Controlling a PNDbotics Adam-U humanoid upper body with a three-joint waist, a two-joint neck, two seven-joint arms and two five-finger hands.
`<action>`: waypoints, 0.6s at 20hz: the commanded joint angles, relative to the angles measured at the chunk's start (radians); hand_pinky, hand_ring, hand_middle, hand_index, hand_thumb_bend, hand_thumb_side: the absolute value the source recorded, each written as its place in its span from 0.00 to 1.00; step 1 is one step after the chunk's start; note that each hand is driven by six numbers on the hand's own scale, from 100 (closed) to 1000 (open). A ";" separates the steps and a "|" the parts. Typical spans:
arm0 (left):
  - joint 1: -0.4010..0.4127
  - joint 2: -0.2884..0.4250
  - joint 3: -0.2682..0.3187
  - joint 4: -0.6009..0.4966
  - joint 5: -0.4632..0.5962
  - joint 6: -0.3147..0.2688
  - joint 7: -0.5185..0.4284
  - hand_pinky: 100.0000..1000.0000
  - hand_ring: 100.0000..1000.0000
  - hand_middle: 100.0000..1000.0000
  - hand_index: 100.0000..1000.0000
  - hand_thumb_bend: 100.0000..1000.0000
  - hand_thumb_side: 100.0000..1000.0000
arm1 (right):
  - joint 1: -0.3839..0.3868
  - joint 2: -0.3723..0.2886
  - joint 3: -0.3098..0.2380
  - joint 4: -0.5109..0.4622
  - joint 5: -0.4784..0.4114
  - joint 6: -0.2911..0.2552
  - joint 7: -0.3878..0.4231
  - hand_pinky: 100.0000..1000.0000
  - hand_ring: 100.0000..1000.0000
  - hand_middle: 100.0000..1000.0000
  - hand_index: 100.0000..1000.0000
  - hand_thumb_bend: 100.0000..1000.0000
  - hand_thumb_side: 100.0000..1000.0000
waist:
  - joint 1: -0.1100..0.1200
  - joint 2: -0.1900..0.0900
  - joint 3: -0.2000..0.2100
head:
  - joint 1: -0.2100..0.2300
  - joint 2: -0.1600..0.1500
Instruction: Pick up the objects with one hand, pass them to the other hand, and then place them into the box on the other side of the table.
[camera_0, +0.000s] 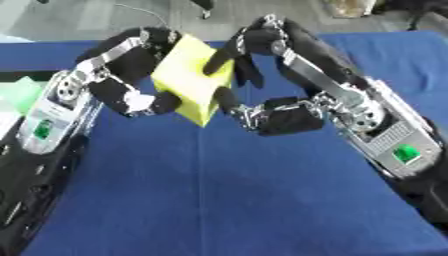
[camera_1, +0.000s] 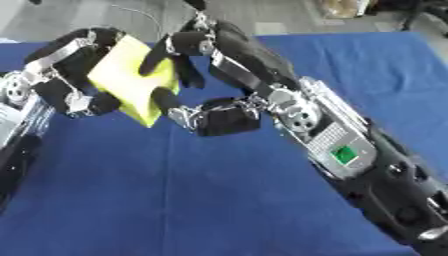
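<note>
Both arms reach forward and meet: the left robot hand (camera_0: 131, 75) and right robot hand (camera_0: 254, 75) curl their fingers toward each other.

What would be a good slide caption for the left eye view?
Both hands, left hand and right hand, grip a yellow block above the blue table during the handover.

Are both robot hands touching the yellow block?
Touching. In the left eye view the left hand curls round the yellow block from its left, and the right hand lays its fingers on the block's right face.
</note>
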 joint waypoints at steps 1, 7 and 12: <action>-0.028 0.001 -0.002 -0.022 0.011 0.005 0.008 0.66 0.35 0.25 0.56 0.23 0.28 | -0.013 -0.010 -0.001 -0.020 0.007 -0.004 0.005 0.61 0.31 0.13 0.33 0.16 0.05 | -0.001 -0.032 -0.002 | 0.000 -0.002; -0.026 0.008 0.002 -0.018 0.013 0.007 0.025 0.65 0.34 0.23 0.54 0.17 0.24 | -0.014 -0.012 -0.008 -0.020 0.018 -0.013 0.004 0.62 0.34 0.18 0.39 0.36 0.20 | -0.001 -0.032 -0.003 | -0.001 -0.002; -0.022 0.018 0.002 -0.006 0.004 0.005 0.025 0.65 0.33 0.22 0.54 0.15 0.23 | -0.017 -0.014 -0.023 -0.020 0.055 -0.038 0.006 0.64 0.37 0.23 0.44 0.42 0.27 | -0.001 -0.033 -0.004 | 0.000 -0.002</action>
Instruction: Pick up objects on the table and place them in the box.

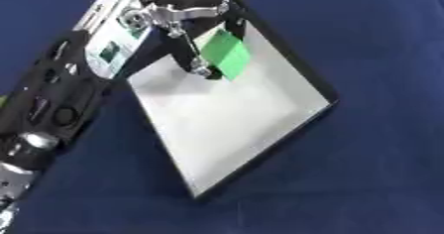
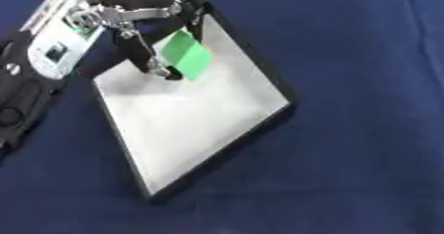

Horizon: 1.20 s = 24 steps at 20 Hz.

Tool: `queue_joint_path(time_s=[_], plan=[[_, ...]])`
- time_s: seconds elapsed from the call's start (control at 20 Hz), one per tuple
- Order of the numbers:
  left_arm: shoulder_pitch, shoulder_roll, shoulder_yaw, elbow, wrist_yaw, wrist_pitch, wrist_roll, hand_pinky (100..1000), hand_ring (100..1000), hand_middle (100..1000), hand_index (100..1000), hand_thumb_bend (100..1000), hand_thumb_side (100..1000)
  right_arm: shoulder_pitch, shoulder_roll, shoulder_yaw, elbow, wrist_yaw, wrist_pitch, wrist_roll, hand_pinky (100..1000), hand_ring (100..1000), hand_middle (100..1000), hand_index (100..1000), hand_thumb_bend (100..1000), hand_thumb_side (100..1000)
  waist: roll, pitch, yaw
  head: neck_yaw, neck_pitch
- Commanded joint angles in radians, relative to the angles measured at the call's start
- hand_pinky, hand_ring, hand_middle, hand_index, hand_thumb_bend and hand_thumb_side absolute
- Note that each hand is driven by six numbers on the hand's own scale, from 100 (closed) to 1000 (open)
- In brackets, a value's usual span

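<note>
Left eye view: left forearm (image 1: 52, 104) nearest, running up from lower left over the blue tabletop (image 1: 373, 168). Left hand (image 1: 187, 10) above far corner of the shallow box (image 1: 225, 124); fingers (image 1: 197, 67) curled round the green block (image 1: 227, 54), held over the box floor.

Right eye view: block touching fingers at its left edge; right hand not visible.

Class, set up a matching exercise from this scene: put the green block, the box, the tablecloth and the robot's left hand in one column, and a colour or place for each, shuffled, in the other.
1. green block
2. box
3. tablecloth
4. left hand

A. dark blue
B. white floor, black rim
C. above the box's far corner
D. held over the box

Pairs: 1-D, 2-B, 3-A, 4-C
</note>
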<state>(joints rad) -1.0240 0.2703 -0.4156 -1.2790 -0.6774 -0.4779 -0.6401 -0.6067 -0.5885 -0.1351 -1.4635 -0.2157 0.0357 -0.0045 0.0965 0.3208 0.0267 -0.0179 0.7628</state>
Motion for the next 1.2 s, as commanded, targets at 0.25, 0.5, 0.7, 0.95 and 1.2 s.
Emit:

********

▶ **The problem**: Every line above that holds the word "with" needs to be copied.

▶ **Exercise response**:
Controlling a PNDbotics Adam-U humanoid upper body with a three-joint waist, a two-joint neck, two seven-joint arms and two five-finger hands.
Instruction: Pick up the objects with one hand, pass them to the other hand, and then place them into the box on the other side of the table.

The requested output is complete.